Viscous fingering and dendritic growth under an elastic membrane
Lucie Ducloue, Andrew Hazel, Draga Pihler-Puzovic, Anne Juel

TL;DR
This paper studies how viscous fingering patterns form and evolve in an elastic membrane system, revealing how wall inclination influences pattern amplitude and providing insights into nonlinear saturation mechanisms.
Contribution
It introduces a novel experimental setup to analyze viscous fingering in compliant channels and uncovers the relationship between membrane inclination and pattern amplitude.
Findings
Wavelength is determined by viscous fingering mechanism.
Pattern amplitude inversely related to wall inclination angle.

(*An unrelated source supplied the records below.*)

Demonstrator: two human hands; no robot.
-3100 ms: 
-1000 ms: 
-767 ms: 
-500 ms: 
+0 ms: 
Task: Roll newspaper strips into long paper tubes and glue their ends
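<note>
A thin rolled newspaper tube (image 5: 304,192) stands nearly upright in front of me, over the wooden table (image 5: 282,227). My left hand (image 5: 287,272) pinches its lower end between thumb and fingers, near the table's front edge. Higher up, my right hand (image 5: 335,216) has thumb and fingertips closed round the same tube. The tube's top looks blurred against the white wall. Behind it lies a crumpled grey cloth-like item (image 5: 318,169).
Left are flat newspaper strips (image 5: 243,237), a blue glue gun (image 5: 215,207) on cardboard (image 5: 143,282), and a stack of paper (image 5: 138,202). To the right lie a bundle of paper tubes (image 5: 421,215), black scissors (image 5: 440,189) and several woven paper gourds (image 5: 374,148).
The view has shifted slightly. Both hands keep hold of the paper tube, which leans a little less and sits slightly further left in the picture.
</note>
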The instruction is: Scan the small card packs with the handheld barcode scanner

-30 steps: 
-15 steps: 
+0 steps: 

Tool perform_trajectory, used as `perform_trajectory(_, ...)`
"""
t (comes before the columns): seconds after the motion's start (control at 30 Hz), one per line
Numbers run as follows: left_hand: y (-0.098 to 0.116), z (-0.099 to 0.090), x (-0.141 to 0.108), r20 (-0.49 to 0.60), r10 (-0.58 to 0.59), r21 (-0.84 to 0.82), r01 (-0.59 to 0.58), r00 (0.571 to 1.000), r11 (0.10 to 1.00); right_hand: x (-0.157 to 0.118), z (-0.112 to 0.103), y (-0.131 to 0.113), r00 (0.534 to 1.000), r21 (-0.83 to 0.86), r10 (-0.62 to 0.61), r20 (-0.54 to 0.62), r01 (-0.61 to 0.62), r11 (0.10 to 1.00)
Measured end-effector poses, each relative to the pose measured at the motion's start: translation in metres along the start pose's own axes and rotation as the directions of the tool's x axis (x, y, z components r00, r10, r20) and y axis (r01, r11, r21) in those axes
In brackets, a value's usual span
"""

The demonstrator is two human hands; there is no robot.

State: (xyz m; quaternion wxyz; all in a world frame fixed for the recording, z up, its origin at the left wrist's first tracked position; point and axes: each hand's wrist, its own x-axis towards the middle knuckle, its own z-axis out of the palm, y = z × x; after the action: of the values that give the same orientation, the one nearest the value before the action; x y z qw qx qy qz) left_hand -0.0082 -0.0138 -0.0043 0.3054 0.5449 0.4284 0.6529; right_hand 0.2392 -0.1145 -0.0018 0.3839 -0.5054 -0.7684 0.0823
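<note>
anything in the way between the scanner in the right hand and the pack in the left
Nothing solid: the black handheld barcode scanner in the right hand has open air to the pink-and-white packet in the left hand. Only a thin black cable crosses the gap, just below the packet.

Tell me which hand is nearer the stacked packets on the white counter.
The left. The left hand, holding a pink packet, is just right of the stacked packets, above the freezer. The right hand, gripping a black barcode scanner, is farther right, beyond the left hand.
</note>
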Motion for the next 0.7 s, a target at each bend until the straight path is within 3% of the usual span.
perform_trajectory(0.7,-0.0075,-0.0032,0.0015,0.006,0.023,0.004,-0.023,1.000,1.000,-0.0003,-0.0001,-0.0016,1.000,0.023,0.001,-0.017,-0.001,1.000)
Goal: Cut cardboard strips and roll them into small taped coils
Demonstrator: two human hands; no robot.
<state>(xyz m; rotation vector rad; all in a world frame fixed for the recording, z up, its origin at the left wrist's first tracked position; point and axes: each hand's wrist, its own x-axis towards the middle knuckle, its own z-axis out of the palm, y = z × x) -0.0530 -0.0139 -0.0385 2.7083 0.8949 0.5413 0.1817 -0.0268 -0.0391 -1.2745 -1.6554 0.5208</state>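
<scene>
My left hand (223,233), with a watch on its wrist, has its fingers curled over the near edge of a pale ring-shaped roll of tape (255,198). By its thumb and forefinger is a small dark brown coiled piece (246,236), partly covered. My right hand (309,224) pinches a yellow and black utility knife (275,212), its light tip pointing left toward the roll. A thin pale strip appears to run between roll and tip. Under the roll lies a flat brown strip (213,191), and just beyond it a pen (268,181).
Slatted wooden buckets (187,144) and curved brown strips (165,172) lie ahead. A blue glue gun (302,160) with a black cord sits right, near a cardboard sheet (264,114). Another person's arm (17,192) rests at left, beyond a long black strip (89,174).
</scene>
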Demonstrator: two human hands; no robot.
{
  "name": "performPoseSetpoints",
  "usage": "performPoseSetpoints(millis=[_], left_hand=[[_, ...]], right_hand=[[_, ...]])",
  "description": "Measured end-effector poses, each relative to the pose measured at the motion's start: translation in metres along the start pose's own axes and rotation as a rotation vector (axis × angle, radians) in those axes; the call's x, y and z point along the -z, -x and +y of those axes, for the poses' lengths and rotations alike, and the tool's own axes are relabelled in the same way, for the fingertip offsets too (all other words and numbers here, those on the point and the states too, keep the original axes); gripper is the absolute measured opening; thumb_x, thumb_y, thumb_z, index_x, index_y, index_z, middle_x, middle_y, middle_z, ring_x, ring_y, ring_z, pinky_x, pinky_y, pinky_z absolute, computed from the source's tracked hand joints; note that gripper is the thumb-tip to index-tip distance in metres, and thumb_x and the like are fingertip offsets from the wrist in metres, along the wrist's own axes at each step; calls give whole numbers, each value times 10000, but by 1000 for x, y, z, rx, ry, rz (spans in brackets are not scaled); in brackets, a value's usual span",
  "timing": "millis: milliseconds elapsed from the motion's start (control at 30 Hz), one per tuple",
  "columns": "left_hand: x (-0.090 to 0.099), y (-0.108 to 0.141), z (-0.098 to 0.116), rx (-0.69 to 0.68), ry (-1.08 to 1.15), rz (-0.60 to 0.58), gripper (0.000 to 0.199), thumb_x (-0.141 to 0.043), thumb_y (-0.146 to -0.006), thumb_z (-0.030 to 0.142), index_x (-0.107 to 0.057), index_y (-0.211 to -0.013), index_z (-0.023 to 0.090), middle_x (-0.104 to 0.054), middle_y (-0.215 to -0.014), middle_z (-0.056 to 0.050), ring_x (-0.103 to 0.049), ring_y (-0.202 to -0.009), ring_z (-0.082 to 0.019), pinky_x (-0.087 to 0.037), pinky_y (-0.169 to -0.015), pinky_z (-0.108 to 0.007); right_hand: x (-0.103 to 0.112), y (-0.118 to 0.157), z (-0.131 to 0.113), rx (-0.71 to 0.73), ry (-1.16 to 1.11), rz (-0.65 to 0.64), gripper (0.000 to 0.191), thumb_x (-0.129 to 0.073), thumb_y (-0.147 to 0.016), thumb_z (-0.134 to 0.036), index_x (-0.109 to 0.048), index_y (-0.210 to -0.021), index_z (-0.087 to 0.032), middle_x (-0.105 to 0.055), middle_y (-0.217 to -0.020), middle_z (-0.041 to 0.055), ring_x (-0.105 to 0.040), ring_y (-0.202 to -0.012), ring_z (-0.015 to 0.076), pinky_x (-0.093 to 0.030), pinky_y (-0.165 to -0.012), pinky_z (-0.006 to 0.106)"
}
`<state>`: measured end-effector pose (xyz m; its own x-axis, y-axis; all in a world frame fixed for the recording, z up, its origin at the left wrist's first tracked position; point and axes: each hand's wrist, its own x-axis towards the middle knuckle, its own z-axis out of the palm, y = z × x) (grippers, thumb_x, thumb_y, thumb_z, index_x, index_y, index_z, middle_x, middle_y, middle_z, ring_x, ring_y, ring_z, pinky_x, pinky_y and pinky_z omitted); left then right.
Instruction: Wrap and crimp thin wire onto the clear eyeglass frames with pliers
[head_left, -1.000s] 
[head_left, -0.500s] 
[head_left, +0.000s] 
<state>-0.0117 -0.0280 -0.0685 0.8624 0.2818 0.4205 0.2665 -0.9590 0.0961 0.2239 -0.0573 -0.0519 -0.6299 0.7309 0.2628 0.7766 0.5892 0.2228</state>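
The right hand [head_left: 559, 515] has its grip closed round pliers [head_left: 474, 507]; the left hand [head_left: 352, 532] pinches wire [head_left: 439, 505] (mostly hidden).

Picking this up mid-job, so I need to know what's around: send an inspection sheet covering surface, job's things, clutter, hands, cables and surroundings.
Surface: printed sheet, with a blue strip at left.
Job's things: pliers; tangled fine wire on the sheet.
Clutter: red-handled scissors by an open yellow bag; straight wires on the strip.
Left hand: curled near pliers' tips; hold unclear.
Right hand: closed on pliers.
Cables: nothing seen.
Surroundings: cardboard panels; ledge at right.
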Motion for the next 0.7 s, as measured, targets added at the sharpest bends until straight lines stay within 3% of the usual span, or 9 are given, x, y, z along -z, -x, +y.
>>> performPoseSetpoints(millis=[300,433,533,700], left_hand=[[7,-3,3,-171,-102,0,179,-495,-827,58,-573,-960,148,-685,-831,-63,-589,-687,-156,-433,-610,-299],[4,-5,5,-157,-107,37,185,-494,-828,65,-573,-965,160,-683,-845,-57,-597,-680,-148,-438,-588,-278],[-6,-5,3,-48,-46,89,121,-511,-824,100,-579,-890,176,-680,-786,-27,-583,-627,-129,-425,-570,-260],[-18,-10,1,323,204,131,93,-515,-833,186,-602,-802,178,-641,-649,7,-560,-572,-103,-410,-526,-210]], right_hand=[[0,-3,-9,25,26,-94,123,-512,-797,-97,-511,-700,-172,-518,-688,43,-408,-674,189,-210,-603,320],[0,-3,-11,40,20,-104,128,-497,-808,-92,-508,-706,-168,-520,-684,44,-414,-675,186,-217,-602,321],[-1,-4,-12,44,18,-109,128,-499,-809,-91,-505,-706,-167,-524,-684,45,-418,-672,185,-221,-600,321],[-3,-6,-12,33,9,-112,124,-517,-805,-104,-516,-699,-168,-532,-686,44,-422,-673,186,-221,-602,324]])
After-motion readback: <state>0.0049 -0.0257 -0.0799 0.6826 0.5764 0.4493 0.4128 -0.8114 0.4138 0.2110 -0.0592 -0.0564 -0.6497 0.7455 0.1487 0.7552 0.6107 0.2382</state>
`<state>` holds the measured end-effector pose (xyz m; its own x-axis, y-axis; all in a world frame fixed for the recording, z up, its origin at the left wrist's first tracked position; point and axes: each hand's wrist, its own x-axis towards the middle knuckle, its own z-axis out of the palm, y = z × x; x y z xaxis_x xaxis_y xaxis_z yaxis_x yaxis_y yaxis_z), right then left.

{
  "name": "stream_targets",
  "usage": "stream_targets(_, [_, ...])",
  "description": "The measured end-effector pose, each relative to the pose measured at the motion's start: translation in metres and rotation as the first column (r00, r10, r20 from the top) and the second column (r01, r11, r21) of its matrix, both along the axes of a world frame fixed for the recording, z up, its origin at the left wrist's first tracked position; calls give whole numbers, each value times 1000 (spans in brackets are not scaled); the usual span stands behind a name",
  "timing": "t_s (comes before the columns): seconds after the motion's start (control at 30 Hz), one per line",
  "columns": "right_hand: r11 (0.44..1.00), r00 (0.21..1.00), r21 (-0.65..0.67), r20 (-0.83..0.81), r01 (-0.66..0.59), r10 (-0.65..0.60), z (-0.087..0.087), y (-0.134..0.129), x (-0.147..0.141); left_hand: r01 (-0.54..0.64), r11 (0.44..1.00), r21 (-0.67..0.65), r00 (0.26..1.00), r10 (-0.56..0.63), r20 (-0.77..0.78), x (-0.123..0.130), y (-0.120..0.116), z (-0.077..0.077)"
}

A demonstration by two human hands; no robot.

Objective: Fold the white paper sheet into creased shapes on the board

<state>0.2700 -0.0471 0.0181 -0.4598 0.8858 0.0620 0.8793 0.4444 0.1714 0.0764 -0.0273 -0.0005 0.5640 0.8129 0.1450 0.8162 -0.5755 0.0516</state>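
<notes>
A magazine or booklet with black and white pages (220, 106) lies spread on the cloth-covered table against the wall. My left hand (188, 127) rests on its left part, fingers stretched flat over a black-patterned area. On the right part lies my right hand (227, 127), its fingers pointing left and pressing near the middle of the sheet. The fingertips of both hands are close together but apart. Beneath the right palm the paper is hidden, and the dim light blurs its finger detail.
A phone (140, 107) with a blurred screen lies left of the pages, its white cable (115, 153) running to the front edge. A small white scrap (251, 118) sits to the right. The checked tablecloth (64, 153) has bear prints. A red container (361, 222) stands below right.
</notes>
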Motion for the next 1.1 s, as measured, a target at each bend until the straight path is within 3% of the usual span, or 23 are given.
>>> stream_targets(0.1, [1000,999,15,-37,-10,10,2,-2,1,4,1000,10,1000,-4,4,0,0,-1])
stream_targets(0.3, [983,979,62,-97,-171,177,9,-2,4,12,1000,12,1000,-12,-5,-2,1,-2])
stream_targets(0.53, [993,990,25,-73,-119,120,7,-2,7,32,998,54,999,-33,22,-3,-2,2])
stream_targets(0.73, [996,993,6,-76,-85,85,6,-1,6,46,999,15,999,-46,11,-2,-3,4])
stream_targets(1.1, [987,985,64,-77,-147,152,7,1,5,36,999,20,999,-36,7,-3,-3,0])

Axial and transverse depth gradients lead to new pattern formations.
Abstract
We investigate the viscous fingering instability that arises when air is injected from the end of an oil-filled, compliant channel. We show that induced axial and transverse depth gradients foster novel pattern formation. Moreover, the steady propagation of the interface allows us to elucidate the nonlinear saturation of a fingering pattern first observed in a time-evolving system (Pihler-Puzovic et al. PRL 108, 074502, 2012): the wavelength is set by the viscous fingering mechanism, but the amplitude is inversely proportional to the tangent of the compliant wall's inclination angle.